Assignment>
One part of the entries below is wanted: the lines from the one containing "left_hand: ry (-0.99" through the one containing "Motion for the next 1". Write those out exactly and nothing else.

Entries taken from a collection
___

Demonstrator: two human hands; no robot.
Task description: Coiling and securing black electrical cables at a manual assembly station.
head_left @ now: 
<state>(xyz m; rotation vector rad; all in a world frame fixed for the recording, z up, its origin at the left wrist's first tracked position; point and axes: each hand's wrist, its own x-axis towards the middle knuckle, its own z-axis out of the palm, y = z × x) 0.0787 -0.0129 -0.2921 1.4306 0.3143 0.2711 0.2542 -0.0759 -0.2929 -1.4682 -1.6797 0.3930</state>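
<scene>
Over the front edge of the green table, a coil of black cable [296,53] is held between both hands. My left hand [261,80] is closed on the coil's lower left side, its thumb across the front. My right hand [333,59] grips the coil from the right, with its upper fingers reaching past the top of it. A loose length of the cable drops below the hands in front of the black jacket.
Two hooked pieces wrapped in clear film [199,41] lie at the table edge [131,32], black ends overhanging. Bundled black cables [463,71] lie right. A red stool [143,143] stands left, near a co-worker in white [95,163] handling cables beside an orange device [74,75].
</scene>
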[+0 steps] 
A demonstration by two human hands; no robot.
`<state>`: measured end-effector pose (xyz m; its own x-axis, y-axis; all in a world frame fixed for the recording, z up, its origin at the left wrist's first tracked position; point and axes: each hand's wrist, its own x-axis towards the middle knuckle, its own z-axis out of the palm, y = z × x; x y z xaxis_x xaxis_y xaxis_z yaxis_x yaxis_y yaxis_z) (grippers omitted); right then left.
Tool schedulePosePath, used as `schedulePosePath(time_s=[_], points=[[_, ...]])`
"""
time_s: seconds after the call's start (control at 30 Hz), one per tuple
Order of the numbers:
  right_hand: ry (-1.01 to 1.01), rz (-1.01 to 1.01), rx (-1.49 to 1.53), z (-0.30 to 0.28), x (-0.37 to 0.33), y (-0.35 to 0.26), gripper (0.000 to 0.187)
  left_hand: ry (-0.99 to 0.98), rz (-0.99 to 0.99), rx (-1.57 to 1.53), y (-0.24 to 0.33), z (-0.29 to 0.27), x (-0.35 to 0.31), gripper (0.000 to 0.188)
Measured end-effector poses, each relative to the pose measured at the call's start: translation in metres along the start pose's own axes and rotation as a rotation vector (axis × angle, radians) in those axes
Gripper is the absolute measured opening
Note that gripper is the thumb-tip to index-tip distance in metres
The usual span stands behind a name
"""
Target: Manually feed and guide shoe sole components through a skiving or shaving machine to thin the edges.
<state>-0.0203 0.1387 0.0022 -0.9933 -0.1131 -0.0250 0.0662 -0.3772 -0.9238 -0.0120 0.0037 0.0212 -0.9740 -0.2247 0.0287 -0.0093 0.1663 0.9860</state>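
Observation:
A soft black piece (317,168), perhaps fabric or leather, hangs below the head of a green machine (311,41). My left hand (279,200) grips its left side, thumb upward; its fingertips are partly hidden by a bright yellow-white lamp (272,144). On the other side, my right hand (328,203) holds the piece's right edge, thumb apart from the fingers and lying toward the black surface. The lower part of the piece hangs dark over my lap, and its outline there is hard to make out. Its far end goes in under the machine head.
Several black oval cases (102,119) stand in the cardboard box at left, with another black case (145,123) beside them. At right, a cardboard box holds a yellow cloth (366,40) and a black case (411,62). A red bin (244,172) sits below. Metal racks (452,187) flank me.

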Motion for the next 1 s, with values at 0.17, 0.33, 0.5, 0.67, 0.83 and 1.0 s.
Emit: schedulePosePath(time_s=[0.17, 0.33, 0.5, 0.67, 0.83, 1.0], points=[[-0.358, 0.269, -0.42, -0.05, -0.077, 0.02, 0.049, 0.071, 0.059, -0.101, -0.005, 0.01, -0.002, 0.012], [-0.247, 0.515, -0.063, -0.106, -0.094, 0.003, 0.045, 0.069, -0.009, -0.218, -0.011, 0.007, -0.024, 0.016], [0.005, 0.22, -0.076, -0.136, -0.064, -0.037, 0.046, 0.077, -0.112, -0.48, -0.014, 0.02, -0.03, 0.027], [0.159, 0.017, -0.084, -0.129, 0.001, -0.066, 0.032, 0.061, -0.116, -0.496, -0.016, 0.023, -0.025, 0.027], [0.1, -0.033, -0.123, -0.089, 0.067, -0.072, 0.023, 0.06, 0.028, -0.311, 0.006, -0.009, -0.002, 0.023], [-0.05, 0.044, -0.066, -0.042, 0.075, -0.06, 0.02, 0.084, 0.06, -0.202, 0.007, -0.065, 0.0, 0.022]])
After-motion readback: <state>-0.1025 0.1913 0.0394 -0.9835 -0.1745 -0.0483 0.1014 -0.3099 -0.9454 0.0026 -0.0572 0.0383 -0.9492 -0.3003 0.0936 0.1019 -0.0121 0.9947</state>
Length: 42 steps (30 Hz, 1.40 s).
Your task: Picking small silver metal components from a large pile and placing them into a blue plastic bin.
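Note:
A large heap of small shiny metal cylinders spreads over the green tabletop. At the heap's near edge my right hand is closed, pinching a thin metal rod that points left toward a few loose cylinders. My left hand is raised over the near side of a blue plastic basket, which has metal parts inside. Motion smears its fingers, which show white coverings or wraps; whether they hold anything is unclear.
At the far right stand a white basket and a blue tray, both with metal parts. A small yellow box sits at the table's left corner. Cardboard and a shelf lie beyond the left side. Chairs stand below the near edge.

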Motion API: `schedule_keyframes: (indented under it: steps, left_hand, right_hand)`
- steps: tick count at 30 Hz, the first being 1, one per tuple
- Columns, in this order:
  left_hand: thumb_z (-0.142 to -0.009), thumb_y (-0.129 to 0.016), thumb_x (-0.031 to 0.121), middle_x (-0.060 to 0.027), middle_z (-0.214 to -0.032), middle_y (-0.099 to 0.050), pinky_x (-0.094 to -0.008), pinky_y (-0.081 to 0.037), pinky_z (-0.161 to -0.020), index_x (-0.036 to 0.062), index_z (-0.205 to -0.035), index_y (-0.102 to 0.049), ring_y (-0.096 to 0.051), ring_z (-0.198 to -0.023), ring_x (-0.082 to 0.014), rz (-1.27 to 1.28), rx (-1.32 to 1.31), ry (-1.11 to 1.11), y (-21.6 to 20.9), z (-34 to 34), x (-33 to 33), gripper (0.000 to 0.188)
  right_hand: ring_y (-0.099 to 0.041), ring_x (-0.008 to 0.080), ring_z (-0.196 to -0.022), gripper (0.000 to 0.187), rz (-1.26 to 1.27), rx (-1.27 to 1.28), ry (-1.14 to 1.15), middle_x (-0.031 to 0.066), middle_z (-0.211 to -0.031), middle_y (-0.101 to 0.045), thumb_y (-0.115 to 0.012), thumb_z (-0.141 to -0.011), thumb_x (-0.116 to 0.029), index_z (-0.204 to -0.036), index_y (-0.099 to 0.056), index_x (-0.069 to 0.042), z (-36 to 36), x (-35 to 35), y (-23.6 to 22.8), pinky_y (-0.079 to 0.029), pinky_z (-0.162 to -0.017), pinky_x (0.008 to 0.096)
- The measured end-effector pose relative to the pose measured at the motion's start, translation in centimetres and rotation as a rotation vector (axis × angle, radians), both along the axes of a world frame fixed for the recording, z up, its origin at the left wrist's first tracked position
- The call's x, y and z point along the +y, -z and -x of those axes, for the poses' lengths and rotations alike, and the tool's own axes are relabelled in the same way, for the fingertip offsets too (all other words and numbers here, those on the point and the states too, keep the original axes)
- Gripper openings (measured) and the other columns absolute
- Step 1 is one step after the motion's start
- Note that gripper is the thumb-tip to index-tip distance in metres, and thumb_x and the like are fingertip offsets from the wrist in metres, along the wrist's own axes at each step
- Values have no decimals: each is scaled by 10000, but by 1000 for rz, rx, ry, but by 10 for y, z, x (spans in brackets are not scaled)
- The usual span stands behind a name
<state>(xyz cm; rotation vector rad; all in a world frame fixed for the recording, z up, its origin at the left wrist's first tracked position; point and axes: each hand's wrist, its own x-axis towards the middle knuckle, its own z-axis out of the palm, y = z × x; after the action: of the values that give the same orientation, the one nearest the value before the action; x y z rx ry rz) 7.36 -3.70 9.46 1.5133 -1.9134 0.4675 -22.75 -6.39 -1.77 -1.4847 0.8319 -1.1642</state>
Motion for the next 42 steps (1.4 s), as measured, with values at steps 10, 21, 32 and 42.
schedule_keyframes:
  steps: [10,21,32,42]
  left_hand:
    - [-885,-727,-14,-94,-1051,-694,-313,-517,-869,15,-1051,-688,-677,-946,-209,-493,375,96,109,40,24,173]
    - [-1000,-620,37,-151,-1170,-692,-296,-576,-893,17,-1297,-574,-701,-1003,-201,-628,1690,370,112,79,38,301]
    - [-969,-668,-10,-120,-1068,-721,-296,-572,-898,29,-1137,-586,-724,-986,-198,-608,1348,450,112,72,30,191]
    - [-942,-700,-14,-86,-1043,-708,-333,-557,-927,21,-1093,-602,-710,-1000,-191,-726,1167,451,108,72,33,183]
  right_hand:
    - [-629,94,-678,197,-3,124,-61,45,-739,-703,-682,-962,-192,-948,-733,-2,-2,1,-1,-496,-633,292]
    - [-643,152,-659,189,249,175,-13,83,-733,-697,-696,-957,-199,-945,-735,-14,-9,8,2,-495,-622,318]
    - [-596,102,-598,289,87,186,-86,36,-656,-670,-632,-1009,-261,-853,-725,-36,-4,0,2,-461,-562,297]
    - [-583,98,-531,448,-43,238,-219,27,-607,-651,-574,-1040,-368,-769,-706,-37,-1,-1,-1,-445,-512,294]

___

Your solution>
  left_hand: ry (-0.99 to 0.98), rz (-0.99 to 0.99), rx (-1.57 to 1.53), y (-0.24 to 0.33), z (-0.29 to 0.27), x (-0.35 to 0.31), gripper (0.000 to 0.188)
Measured end-effector poses, each relative to the pose measured at the call's start: translation in metres along the start pose's own axes and rotation as a rotation vector (axis × angle, radians) in those axes
Gripper is the absolute measured opening
Note that gripper is the thumb-tip to index-tip distance in metres
The usual span stands behind a name
"""
Target: Manually feed and guide shoe sole components through a skiving or shaving machine to thin the edges.
<state>-0.0203 0.1387 0.0022 -0.9933 -0.1131 -0.0250 0.0662 -0.3772 -0.9238 -0.0120 0.0037 0.0212 -0.9740 -0.2247 0.0287 -0.0093 0.1663 0.9860</state>
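Observation:
A soft black piece (317,168), perhaps fabric or leather, hangs below the head of a green machine (311,41). My left hand (279,200) grips its left side, thumb upward; its fingertips are partly hidden by a bright yellow-white lamp (272,144). On the other side, my right hand (328,203) holds the piece's right edge, thumb apart from the fingers and lying toward the black surface. The lower part of the piece hangs dark over my lap, and its outline there is hard to make out. Its far end goes in under the machine head.
Several black oval cases (102,119) stand in the cardboard box at left, with another black case (145,123) beside them. At right, a cardboard box holds a yellow cloth (366,40) and a black case (411,62). A red bin (244,172) sits below. Metal racks (452,187) flank me.
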
Motion for the next 1 s, with values at 0.17, 0.33, 0.5, 0.67, 0.83 and 1.0 s.

The output is complete.